■ **BRIEF**
Going from the top of the data below, give again each line through the one containing "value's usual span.", both ends kept.

■ **EXERCISE DATA**
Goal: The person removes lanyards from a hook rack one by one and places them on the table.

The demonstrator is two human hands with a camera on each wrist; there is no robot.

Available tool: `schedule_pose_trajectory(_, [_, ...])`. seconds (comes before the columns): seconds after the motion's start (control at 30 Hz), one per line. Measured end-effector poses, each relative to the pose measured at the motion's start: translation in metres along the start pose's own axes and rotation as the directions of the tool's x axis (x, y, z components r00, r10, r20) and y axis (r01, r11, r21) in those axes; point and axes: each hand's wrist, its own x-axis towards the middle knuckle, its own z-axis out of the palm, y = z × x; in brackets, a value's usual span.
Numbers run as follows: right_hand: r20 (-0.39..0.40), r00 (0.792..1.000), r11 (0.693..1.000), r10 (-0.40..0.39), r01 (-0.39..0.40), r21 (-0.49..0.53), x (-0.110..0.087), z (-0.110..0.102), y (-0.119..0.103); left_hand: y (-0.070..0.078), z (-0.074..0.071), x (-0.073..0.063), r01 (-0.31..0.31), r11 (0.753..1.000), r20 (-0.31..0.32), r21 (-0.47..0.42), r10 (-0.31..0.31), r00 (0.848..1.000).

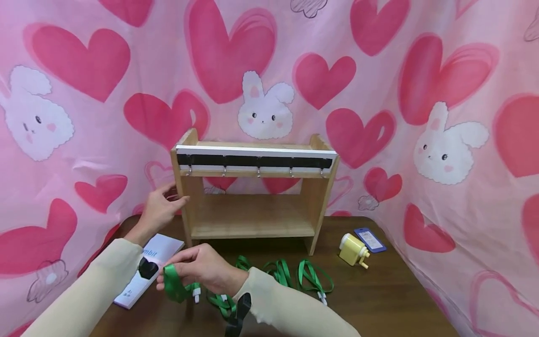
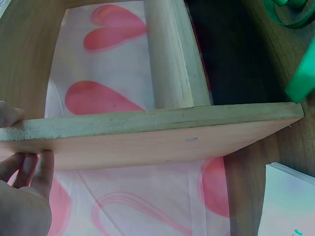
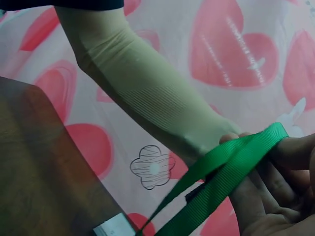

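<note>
A small wooden shelf (image 1: 252, 230) stands on the table, with a row of metal hooks (image 1: 258, 173) under a black strip on its front rail. My left hand (image 1: 161, 211) grips the shelf's left side panel (image 2: 147, 140), thumb at the front edge and fingers on the outer face. Low in front of the shelf, my right hand (image 1: 208, 269) pinches a green lanyard (image 1: 171, 282). In the right wrist view its strap (image 3: 221, 179) loops over the fingers and hangs down. The lanyard's lower end is hard to tell from those behind it.
More green lanyards (image 1: 309, 276) with white clips lie before the shelf. A white box (image 1: 162, 248) sits at the left, partly under my left forearm. At the right are a yellow hand-crank pencil sharpener (image 1: 353, 249) and a blue badge holder (image 1: 370, 239). Printed cloth (image 1: 269, 56) hangs behind.
</note>
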Motion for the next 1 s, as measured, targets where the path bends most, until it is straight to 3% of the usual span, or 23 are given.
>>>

■ **ANSWER TO THIS PROBLEM**
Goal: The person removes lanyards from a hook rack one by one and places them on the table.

The demonstrator is two human hands with a camera on each wrist; there is no robot.

Available tool: `schedule_pose_trajectory(_, [_, ...])`. seconds (comes before the columns): seconds after the motion's start (control at 30 Hz), one per line. Measured end-effector poses, each relative to the pose measured at the motion's start: translation in metres along the start pose's own axes and rotation as the directions of the tool's x axis (x, y, z components r00, r10, r20) and y axis (r01, r11, r21) in those axes; point and axes: each hand's wrist, its own x-axis towards the middle knuckle, its own z-axis out of the palm, y = z × x; in brackets, a value's usual span.

What has been written completes the answer.